__TASK__
Scan the entries for "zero". Every line that holds it is to be copied.

Segment Start: RECORDS FOR THIS EXERCISE

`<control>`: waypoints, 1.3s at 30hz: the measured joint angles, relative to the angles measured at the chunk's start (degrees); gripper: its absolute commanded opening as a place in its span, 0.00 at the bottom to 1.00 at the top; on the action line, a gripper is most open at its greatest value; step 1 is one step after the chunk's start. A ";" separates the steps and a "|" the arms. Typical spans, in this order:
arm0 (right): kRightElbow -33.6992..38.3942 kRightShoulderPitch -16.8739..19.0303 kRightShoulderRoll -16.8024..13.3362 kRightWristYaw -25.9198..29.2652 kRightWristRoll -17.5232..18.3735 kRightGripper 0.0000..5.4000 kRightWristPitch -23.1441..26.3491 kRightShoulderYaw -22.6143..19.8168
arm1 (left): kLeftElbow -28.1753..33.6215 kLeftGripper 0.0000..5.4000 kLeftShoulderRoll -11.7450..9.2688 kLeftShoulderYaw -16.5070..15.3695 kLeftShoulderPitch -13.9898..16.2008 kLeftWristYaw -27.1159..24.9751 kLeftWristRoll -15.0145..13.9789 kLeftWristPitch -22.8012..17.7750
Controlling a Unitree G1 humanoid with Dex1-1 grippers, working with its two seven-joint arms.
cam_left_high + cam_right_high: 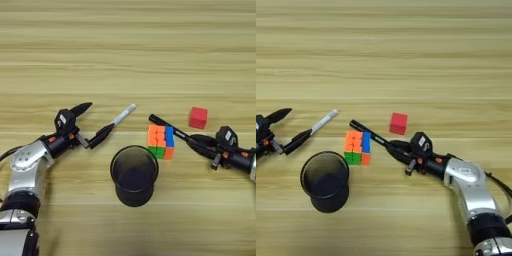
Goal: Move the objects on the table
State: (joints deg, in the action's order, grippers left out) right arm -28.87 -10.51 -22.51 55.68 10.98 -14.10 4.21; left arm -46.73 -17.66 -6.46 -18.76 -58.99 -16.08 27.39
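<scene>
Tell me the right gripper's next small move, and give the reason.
Probably lift a little: the right gripper seems shut on the near end of the slim black marker, whose far end still lies across the puzzle cube.

A black mesh cup (pixel 134 175) stands upright in the lower centre of the left eye view, and in the lower left of the right eye view. The mouth faces up toward the camera. The rim is round. The interior is dark, and no contents can be made out inside. The wall narrows slightly toward the base. The cup casts a faint shadow on the surface just below it.
</scene>
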 measured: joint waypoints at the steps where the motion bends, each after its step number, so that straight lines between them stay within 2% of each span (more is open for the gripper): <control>1: 0.01 0.00 -0.04 0.04 0.00 0.15 0.01 0.00 | 0.00 1.00 0.00 0.00 -0.04 0.02 0.00 0.00; 15: 2.39 -0.44 -1.21 0.19 0.40 0.15 1.09 -0.36 | 0.00 1.00 0.00 -0.04 -0.28 0.31 -0.01 0.00; 30: 10.74 -0.77 -2.19 -0.09 2.61 0.15 3.46 -2.16 | 0.00 1.00 0.04 -0.04 -0.29 0.40 0.00 0.08; 39: 11.28 -0.77 -2.33 -0.26 2.64 0.15 3.73 -2.31 | 0.00 1.00 0.05 -0.04 -0.29 0.40 0.00 0.11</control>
State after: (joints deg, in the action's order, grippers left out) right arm -17.59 -11.29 -24.84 55.41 13.62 -10.37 1.90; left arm -46.73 -17.61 -6.51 -19.05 -58.58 -16.09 27.49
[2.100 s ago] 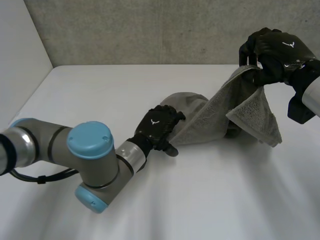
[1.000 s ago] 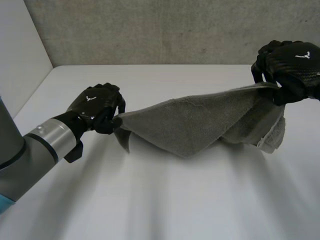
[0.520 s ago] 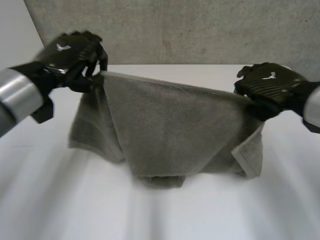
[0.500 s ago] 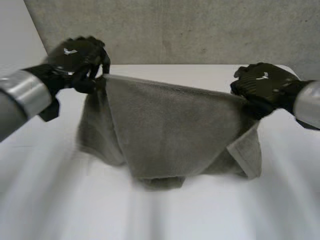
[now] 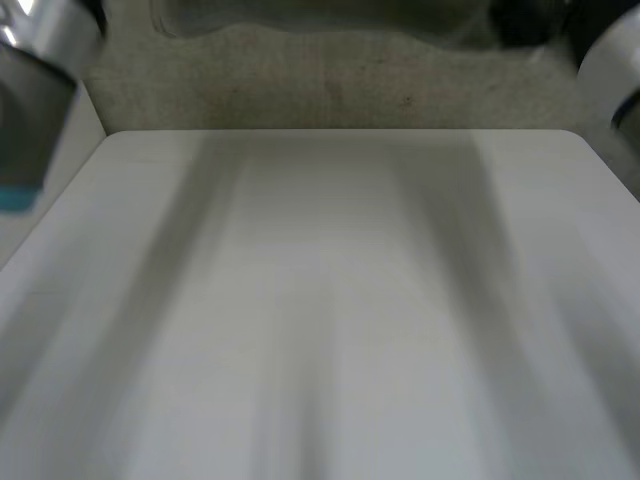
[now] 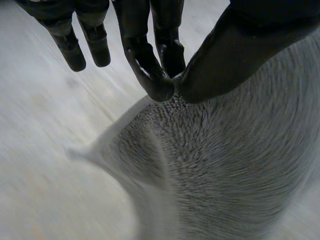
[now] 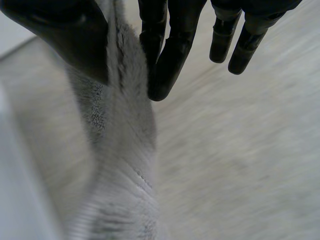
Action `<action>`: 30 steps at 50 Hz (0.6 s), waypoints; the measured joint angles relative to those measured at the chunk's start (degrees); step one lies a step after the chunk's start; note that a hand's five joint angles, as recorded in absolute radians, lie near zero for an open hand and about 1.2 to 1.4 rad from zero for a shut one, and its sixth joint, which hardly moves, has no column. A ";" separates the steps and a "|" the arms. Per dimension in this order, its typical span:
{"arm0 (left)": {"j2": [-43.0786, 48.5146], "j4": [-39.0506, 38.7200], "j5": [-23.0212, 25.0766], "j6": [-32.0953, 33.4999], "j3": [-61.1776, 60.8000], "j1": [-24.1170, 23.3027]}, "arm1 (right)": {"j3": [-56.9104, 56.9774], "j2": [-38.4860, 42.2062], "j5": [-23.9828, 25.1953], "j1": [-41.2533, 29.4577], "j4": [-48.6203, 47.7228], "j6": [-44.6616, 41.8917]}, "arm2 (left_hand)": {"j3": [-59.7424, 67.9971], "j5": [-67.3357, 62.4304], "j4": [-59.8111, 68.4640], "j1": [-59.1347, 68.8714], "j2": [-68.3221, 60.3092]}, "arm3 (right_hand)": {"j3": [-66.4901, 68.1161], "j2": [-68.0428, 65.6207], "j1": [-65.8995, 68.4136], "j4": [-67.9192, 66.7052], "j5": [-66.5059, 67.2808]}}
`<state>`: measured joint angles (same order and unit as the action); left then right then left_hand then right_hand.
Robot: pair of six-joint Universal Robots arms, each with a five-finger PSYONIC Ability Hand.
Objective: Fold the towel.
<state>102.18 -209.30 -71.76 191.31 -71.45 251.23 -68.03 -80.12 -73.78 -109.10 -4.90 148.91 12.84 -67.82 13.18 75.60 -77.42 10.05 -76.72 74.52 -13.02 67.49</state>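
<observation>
Holding the towel [image 6: 215,165] up in the air by its top edge, hanging loose and well clear of the worktop [image 5: 330,300]. In the head view, just catching its wavy lower hem at 12 o'clock, blurred.

Pinching that edge near one end with the left hand [image 6: 145,60], thumb pressed against fingertips with the pile bunched between, remaining fingers straight and free. Pinching it near the other end with the right hand [image 7: 170,50] in the same way, thumb against fingers, with the cloth trailing down past the palm. Reaching in with the left arm [image 5: 35,80] at 10 o'clock and the right arm [image 5: 610,60] at 2 o'clock.

Looks like the spreading step: opening the cloth in the air before laying it flat, with no fold judged laid down yet. Cannot tell whether hanging single or doubled.

Next, probably lowering so the hem lands first, then draping the rest out flat. Calls for level hands, a taut edge, and no loosening of either pinch before touching down.
</observation>
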 measured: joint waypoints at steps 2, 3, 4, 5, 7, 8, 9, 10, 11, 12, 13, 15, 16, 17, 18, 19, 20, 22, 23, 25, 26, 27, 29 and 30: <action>0.13 1.48 1.63 0.37 -5.56 0.65 | -4.85 -0.36 1.73 0.58 1.38 -0.35 | 0.00 0.00 0.00 0.01 0.00 | 0.00 0.00 0.00 0.00 0.00; 0.21 1.82 1.98 0.49 -6.91 0.83 | -6.04 -0.39 2.09 0.77 1.62 -0.46 | 0.00 0.00 0.00 0.01 0.00 | 0.00 0.00 0.00 0.00 0.00; 0.46 2.79 2.89 0.97 -10.75 1.43 | -9.49 -0.49 3.04 1.41 2.04 -0.88 | 0.00 0.00 0.00 0.01 0.00 | 0.00 0.00 0.00 0.00 0.01; 0.84 3.62 3.58 1.65 -14.53 2.09 | -12.65 -0.55 3.82 2.08 2.22 -1.36 | 0.00 0.00 0.00 0.01 0.00 | 0.00 0.00 -0.03 0.00 0.01; 1.60 4.62 4.42 3.07 -20.42 3.15 | -18.13 -0.61 5.15 3.29 2.18 -2.41 | 0.00 0.00 0.00 0.02 0.00 | 0.00 0.00 -0.02 0.00 0.01; 2.06 4.99 4.71 3.94 -23.24 3.68 | -20.37 -0.66 5.70 3.78 1.99 -2.86 | 0.00 -0.01 0.00 0.02 0.00 | 0.00 0.00 -0.02 0.00 0.01; 2.67 5.29 4.96 5.25 -26.56 4.30 | -24.42 -0.71 6.63 4.60 1.23 -3.56 | 0.00 -0.01 0.00 0.02 0.00 | 0.00 0.00 -0.02 0.00 0.01; 2.92 5.39 5.02 5.77 -27.68 4.50 | -25.47 -0.72 6.85 4.81 0.96 -3.72 | 0.00 0.00 0.00 0.02 0.00 | 0.00 0.00 -0.02 0.00 0.01; 3.38 5.45 5.07 6.73 -29.52 4.83 | -27.69 -0.79 7.31 5.23 0.20 -4.00 | 0.00 0.00 0.00 0.02 0.00 | 0.00 0.00 -0.02 0.00 0.00; 3.80 5.45 5.07 7.56 -30.98 5.07 | -29.74 -0.83 7.68 5.59 -0.63 -4.20 | 0.00 0.00 0.00 0.02 0.00 | 0.00 0.00 -0.02 0.00 0.01; 4.37 5.42 5.02 8.48 -32.48 5.30 | -31.82 -0.90 7.96 5.91 -1.70 -4.33 | 0.00 0.00 0.00 0.02 0.00 | 0.00 0.00 -0.02 0.00 0.01; 5.76 5.29 4.79 10.09 -34.84 5.60 | -35.73 -1.01 8.25 6.42 -4.42 -4.42 | 0.00 0.00 0.00 0.02 0.00 | 0.00 0.00 -0.03 0.00 0.01; 6.26 5.23 4.68 10.48 -35.39 5.64 | -36.88 -1.02 8.26 6.56 -5.40 -4.41 | 0.00 0.00 0.00 0.02 0.00 | 0.00 0.00 -0.03 0.00 0.01; 6.50 5.20 4.63 10.61 -35.58 5.64 | -37.40 -1.02 8.24 6.63 -5.95 -4.39 | 0.00 0.00 0.00 0.02 0.00 | 0.00 0.00 -0.03 0.00 0.01; 7.11 5.15 4.51 10.87 -35.92 5.63 | -38.21 -1.00 8.20 6.76 -6.79 -4.35 | 0.00 0.00 0.00 0.02 0.00 | 0.00 0.00 -0.03 0.00 0.00; 7.61 5.11 4.41 11.01 -36.10 5.59 | -38.80 -0.97 8.13 6.89 -7.54 -4.29 | 0.00 0.00 0.00 0.02 0.00 | 0.00 0.00 -0.03 0.00 0.00; 8.16 5.05 4.28 11.11 -36.21 5.53 | -39.23 -0.96 8.06 7.04 -8.12 -4.18 | 0.00 0.00 0.00 0.02 0.00 | 0.00 0.00 -0.03 0.00 0.01; 9.02 4.90 4.03 11.12 -36.24 5.39 | -39.66 -0.99 7.91 7.38 -8.89 -3.77 | 0.00 0.03 0.00 -0.05 0.03 | 0.00 0.00 -0.03 0.00 0.01; 9.38 4.78 3.85 11.06 -36.19 5.30 | -39.74 -1.05 7.85 7.54 -9.08 -3.47 | 0.00 1.25 0.00 -0.54 1.60 | 0.00 0.00 -0.03 0.00 0.01; 9.84 4.47 3.35 10.86 -36.02 5.12 | -39.74 -1.29 7.74 7.76 -9.20 -2.85 | 0.00 11.74 0.00 -9.39 11.64 | 0.00 0.00 -0.03 0.00 0.01; 10.00 4.27 3.02 10.73 -35.91 5.00 | -39.71 -1.58 7.73 7.83 -9.16 -2.32 | 0.00 16.09 0.00 -14.30 16.37 | 0.00 0.00 -0.03 0.00 0.01; 10.14 3.99 2.52 10.57 -35.79 4.87 | -39.67 -1.92 7.70 7.89 -9.06 -1.74 | 0.00 20.67 0.00 -18.31 20.34 | 0.00 0.00 -0.03 0.00 0.00; 10.28 3.30 1.34 10.24 -35.57 4.60 | -39.53 -2.70 7.71 7.98 -8.75 -0.42 | 0.00 28.25 0.00 -26.36 28.24 | 0.00 0.00 -0.03 0.00 0.01; 10.29 3.11 1.02 10.15 -35.52 4.54 | -39.49 -2.92 7.73 8.00 -8.64 -0.02 | 0.00 32.27 0.00 -30.30 32.09 | 0.00 0.00 -0.03 0.00 0.01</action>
<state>112.47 -206.20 -70.73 201.47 -106.97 255.76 -107.52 -83.04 -66.05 -101.09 -13.54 148.89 12.84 -35.56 13.18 45.30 -45.33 10.05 -76.72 74.49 -13.02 67.49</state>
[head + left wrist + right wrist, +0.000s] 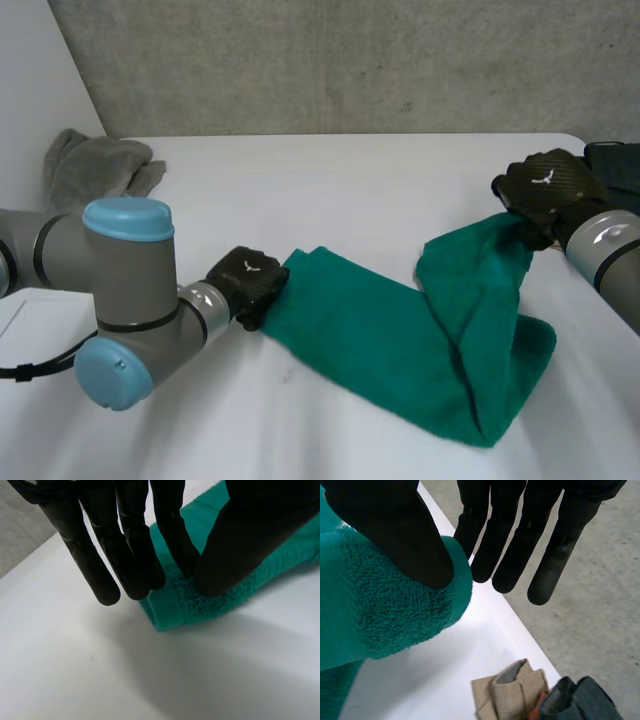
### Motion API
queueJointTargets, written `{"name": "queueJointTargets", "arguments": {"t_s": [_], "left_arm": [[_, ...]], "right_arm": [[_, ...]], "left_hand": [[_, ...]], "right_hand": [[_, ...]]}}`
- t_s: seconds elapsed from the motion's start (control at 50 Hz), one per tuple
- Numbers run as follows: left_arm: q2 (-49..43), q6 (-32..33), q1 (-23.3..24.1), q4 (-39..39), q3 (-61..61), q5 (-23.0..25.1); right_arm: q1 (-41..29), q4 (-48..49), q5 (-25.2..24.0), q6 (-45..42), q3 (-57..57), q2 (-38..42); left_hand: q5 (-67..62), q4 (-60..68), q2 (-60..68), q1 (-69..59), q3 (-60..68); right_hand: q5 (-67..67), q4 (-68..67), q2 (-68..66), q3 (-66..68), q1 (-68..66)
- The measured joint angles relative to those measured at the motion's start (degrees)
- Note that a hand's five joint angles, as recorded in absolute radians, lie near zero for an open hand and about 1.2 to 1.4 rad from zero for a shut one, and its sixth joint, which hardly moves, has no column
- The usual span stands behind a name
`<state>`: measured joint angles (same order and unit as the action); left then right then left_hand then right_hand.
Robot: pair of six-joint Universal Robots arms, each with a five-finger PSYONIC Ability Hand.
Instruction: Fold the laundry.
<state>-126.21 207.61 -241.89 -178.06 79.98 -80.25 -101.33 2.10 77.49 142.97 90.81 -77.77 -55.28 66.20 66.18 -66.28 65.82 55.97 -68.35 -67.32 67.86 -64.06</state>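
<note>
Fingers of left hand and right hand each pinch a towel corner; pulling the cloth taut could slip these shallow pinches.

There are 1 green towel, 1 grey cloth, 1 tan cloth and 2 hands.

Bright even light; soft shadow under green towel.
</note>
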Motion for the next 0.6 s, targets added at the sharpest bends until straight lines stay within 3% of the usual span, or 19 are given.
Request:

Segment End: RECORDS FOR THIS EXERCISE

__SOLUTION TO THIS TASK__
Action `<action>`: 30 steps at 50 Hz (0.6 s), waypoints; the measured joint angles relative to those measured at the chunk's start (degrees); step one lies a step after the chunk's start; note that a hand's five joint angles, as recorded in absolute radians, lie near zero for an open hand and about 1.2 to 1.4 rad from zero for a shut one, and its sixth joint, which hardly moves, has no column. A ";" separates the steps and a "|" the arms. Per dimension in this order, its typical span:
- Note that a hand's five joint angles, as recorded in absolute radians, lie near zero for an open hand and about 1.2 to 1.4 rad from zero for a shut one, and its sixth joint, which hardly moves, has no column

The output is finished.